To understand why these bars matter, you have to understand what they revived. Chinatown — Yaowarat — has always been Bangkok’s street-food engine, covered in the Yaowarat street-food guide and the Chinatown Bangkok guide. But for decades it had almost no bar culture; the area shut down at night beyond the food.

That changed when a wave of young bartenders and designers began opening intimate cocktail bars in the district’s crumbling, characterful shophouses, drawn by cheap rent and incredible atmosphere. The opening of Wat Mangkon MRT station on the Blue Line made the area suddenly accessible, and the cluster around Soi Nana — the narrow Chinatown lane, emphatically not the Sukhumvit red-light Nana — became a genuine nightlife destination. Several of these bars now appear on Asia’s 50 Best Bars lists. The whole transformation is part of why Chinatown is one of the best evening neighbourhoods in the city, as the broader Bangkok nightlife guide explains.

A guided crawl is the easiest way to find several hidden doors in one night without getting lost.

Bangkok speakeasy and rooftop pub crawl — guided hop through the hidden bars

Teens of Thailand — the gin den that started it

Location: Soi Nana, off Charoen Krung Road; nearest MRT Wat Mangkon (Blue Line)

If one bar lit the fuse for the Chinatown scene, it is Teens of Thailand. Behind a battered, graffiti-marked wooden door on Soi Nana — easy to walk straight past — is a tiny, candle-lit room built around gin. The bar makes its own gin infusions and builds cocktails on a base of botanicals, with Thai ingredients woven through. It seats only a handful of people, so it fills fast and spills onto the lane.

Cocktails run 300–380 THB. Honest take: the original and still one of the best, but genuinely tiny — come early or expect to wait, and treat it as one stop on a crawl rather than a settle-in spot.
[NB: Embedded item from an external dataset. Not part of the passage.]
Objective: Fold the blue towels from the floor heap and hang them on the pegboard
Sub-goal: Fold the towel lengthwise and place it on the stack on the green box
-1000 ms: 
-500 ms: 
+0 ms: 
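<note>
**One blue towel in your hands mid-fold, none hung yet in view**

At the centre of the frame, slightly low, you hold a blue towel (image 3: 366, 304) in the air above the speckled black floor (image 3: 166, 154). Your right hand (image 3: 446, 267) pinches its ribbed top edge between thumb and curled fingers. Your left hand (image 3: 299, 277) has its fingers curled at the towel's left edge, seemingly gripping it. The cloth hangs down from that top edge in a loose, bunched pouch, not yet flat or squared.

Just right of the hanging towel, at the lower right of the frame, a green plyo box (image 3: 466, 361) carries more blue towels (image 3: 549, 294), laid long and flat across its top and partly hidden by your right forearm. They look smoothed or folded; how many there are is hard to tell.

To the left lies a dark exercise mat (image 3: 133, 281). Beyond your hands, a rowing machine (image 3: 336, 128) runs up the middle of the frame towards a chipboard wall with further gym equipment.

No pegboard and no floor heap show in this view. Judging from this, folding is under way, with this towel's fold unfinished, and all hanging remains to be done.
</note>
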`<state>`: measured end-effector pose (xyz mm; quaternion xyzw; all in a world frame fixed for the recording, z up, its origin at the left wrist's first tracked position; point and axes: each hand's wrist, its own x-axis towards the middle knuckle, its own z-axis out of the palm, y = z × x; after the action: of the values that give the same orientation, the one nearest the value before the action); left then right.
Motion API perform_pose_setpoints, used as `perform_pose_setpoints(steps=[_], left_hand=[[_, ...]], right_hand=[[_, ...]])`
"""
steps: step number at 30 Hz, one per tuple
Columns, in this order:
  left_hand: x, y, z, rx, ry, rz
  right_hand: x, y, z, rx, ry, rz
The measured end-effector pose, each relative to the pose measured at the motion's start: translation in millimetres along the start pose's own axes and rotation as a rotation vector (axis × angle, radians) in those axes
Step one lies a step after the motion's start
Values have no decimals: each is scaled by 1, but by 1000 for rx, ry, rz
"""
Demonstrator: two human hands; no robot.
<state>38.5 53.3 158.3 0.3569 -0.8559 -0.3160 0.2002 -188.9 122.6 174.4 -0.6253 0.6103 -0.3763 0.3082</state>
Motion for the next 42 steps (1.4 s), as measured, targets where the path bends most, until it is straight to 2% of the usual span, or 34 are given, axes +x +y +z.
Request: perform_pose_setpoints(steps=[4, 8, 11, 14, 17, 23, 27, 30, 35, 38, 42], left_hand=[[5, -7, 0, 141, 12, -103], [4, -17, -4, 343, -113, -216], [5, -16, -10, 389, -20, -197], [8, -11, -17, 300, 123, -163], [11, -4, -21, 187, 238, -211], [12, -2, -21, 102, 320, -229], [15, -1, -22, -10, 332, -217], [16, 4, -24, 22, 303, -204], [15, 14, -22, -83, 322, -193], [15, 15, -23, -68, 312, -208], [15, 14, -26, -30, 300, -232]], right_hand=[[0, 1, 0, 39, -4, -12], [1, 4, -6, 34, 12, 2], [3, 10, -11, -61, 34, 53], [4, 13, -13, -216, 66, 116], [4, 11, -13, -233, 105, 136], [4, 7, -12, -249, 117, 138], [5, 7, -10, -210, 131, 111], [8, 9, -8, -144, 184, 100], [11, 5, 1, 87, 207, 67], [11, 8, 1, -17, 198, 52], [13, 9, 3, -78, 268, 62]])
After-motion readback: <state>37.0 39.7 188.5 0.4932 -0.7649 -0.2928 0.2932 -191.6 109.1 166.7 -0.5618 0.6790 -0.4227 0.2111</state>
It anchors the Soi Nana cluster, so the next bar is always a few steps away.

Tep Bar — Thai spirits and live music

Location: Soi Nana, off Charoen Krung Road; nearest MRT Wat Mangkon (Blue Line)

Tep Bar is the most distinctly Thai of the Chinatown bars and many visitors’ favourite. Set in a high-ceilinged shophouse decorated in deep reds and golds, it builds cocktails on Thai spirits — including ya dong, the traditional herbal infusions — alongside Thai craft beers and a strong food menu. The signature is a shared welcome shot served in a ceramic set.

The draw beyond the drinks is the live Thai music several nights a week — traditional instruments given a contemporary energy, often turning the room into a buzzing, hand-clapping session by late evening. Cocktails are 280–360 THB. Honest take: the most atmospheric and the most fun of the cluster, especially on a live-music night; reserve at weekends because it packs out. The surrounding lanes are mapped in the Chinatown-Yaowarat destination page.

Ba Hao — the red-lit shophouse on Soi Nana

Location: Soi Nana, off Charoen Krung Road; nearest MRT Wat Mangkon (Blue Line)

Ba Hao occupies a beautifully restored three-storey Chinese shophouse, glowing red from the street and impossible to miss once you know the lane. The cocktails lean into Chinese flavours and heritage — think Chinese herbs, baijiu and tea infusions — and the food menu of Chinese-Thai small plates is good enough to make this a dinner-and-drinks stop.

Cocktails run 300–400 THB. There is even a small guesthouse above. Honest take: the most photogenic and the most accessible entry point to the scene for newcomers — it has an actual visible frontage, unlike the truly hidden bars — without sacrificing drink quality. A natural first or last stop on a Soi Nana crawl.

Asia Today — the bartender’s bar

Location: near Soi Nana, Charoen Krung area; nearest MRT Wat Mangkon (Blue Line)

Asia Today is a small, focused cocktail bar that the local bartending community rates highly — a place for serious, well-built drinks in an unfussy room. It trades on craft rather than gimmick, with a rotating menu that rewards regulars and a relaxed, knowledgeable crew behind the bar.

Cocktails are 300–380 THB. Honest take: less of a scene than Tep or Ba Hao, more of a place to actually sit and drink well — the one to choose when you want quality over spectacle.

Pijiu Bar — Chinatown’s craft-beer corner

Location: Soi Nana, off Charoen Krung Road; nearest MRT Wat Mangkon (Blue Line)

Not every good Chinatown night is cocktails. Pijiu — Mandarin for “beer” — is a tiny craft-beer bar on Soi Nana pouring a rotating, international and Thai craft selection, with a few stools and a friendly, low-key feel. It is the place to break up a run of cocktails with a cold, interesting beer.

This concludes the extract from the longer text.